The lack of corroboration has complicated Blasey’s story. Not only has Kavanaugh denied her accusation, the other boy she identified being in the room at the time, Judge, has said that he does not remember anything matching her description and that he never saw Kavanaugh mistreat women. Two other people Blasey recalled being elsewhere in the house then, Smyth and Keyser, also told the committee in written statements that they did not remember the party in question, although Keyser has separately told The Washington Post that she believes Blasey, a point not made in Mitchell’s report.

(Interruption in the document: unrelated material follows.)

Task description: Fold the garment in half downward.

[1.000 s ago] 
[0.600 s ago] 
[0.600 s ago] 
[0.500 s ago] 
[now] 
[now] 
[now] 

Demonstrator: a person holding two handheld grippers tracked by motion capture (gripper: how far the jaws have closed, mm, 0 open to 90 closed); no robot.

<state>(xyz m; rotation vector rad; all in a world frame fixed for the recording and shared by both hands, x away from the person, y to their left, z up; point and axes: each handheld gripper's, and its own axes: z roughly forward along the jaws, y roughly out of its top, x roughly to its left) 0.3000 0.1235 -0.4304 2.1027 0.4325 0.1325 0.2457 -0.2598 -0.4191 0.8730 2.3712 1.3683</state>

Mitchell also focused on other seemingly less significant distinctions, such as the fact that Blasey was described as afraid to fly but has nonetheless flown to Washington and other destinations.
Mitchell argued that Blasey was inconsistent because she testified that she told her husband she was the victim of “sexual assault” but told The Post that she had told him she was the victim of “physical abuse.”
Mitchell did not explain why she thought “sexual assault” and “physical abuse” were inconsistent and she incorrectly implied that Blasey used the phrase “physical abuse” when in fact those words were not in quotation marks in the Post article and were therefore the reporter’s paraphrase. Moreover, The Post attributed that to her husband, not to Blasey.
Mitchell also made much of the fact that Blasey said she could not remember whether a polygraph test that she took in August occurred on the day of her grandmother’s funeral or the day after, nor could she remember whether it was recorded. And she could not remember whether she showed notes from her therapist to a Post reporter or simply described them.